Tenma feels it all: every futile attempt to draw air, every little twitch of muscle. Johan’s pulse is jackrabbiting under his palm. Johan’s life in his hands. And Christ, he’s gorgeous that way, completely and utterly and entirely at Tenma’s mercy.

Something vital shorts out in Tenma’s brain just then, makes the heat in his gut roil and a vicious shiver run up the length of his spine. He’s enjoying this. He’s indulging in Johan’s twisted little fantasy and he’s enjoying it, inhibitions be damned. He wants more, something more, whatever else Johan has to offer. He doesn’t think he can live without it any longer, not after this.

He’s so lost in the blistering rush of his realization that he almost misses the moment Johan’s body goes taut and snaps suddenly forward, nails slicing hard into Tenma’s skin. The heat around him squeezes so hard it hurts and Tenma’s vision whites out in an instant, his orgasm ripping violently through him, the ringing in his ears deafening like church bells.
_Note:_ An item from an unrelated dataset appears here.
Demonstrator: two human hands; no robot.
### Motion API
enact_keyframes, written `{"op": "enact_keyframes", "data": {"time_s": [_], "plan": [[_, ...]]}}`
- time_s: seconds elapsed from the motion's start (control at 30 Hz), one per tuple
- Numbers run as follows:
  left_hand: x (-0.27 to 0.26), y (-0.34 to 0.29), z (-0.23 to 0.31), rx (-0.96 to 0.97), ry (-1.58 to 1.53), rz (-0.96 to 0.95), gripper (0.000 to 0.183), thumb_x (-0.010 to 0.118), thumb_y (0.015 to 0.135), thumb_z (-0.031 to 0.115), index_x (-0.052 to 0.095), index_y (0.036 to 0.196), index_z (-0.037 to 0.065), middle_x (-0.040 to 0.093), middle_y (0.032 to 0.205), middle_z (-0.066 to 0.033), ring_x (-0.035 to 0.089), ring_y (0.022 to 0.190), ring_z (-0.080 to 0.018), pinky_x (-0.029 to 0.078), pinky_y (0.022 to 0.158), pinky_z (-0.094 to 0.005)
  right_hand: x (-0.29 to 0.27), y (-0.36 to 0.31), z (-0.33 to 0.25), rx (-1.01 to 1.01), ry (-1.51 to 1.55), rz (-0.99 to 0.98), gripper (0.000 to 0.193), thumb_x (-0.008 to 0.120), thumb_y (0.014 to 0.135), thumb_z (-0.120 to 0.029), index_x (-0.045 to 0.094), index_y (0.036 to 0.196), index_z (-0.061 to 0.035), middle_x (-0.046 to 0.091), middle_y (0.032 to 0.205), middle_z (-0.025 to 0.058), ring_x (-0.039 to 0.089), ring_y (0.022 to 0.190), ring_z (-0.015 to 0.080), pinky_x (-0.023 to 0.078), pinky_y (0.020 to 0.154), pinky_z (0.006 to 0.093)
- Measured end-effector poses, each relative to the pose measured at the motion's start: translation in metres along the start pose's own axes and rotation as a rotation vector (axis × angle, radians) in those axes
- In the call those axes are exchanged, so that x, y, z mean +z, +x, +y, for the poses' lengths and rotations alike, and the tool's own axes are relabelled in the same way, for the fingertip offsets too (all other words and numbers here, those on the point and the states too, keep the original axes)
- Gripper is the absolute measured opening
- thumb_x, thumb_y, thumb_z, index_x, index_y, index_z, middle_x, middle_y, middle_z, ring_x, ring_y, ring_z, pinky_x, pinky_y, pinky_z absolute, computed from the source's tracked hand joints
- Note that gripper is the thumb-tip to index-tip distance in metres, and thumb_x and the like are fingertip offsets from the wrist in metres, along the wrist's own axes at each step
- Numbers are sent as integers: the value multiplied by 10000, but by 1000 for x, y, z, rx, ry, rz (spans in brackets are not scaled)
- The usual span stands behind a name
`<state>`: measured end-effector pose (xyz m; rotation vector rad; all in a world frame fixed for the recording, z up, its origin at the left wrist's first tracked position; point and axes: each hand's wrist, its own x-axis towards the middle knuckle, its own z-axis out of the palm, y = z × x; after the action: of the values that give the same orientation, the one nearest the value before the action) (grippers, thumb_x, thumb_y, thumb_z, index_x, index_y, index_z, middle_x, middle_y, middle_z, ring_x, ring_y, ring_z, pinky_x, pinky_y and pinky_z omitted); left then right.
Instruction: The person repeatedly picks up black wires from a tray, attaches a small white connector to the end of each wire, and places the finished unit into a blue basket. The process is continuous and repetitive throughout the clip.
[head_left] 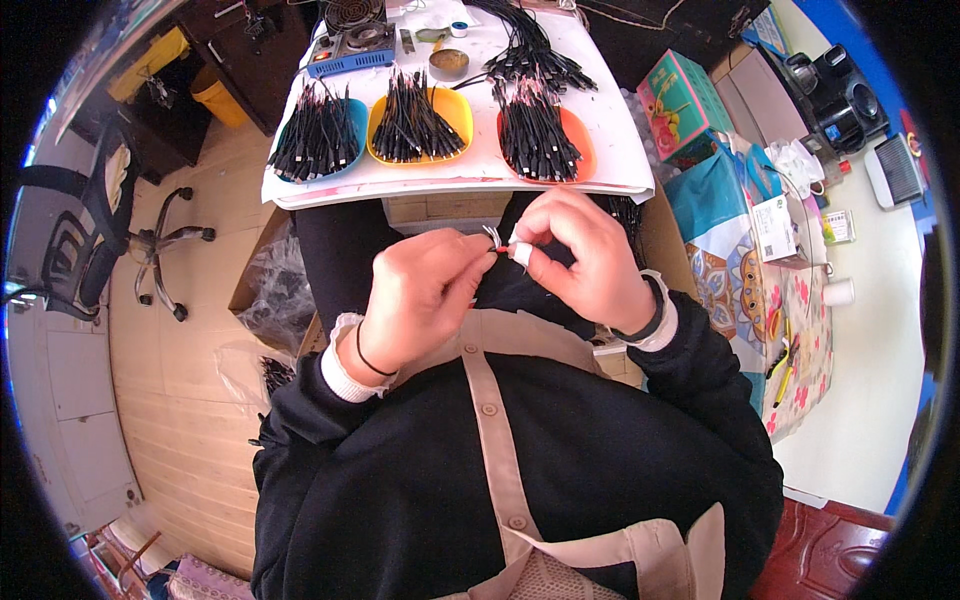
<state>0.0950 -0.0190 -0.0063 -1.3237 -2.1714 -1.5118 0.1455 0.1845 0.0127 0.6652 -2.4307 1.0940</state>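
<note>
Above my lap, both hands meet at a short cable end [501, 249] with a red wire and several pale, thin strands sticking up. My left hand [425, 282] pinches it between thumb and fingertips. From the other side, my right hand [585, 250] pinches the red part; white tape wraps its thumb. The rest of the cable is hidden by my fingers. Beyond my hands, short black cables fill a blue tray [357, 120], a yellow tray [463, 115] and an orange tray [585, 150] along the table's near edge.
On the white table [400, 185] stand a blue electric hot plate [350, 55], a metal bowl [449, 65], a small spool [459, 30] and a heap of black cables [540, 60]. A printed carton [683, 108] is at right. An office chair [160, 240] stands left.
</note>
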Motion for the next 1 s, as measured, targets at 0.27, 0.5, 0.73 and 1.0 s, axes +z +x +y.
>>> {"op": "enact_keyframes", "data": {"time_s": [0.27,0.5,0.73,1.0], "plan": [[-1,-7,9,-95,-102,-69,130,671,779,-9,654,905,-36,582,678,-143,589,603,-241,471,580,-286,-3,-8,-2,649,917,-258,227,605,946,-226,568,977,-4,531,835,-15,464,705,60,406,645,200],[0,-6,4,-586,-957,-161,114,631,906,51,685,927,-47,647,763,-29,540,650,-57,433,575,-204,-7,-2,-10,-264,-97,12,255,712,714,11,603,940,-33,572,871,89,577,798,271,477,706,351],[-2,-8,2,-199,-307,-121,77,620,881,-8,664,906,-67,633,743,-55,554,631,-71,452,574,-229,3,-7,-12,222,325,-80,134,650,843,-51,534,894,-6,562,860,62,573,779,171,456,675,276],[-4,-10,-12,-409,-942,-308,93,617,904,23,681,942,-33,658,835,-37,549,690,-63,454,627,-209,-4,-4,-9,-203,53,-74,216,712,773,-51,614,965,-34,642,945,79,615,834,210,455,724,313]]}}
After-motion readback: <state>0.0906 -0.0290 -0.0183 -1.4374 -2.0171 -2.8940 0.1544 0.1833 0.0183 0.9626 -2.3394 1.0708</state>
He’s in purgatory. He’s in hell. He’s fucking dying.

When the roaring finally settles down and his body returns to him in increments, Tenma starts with cataloguing the little things. His head in the dip of Johan’s shoulder, an arm slung across his chest. He’d gone and collapsed, unable to hold himself upright. Deep breath, in and out. He feels Johan’s thighs bracketing his hips. They’re pressed together, flush against one another, sated and sticky and warm all over. Johan’s chest is rising and falling entirely too quickly. His hands are on either side of Tenma’s head, absently petting his hair in a monotonous back-and-forth.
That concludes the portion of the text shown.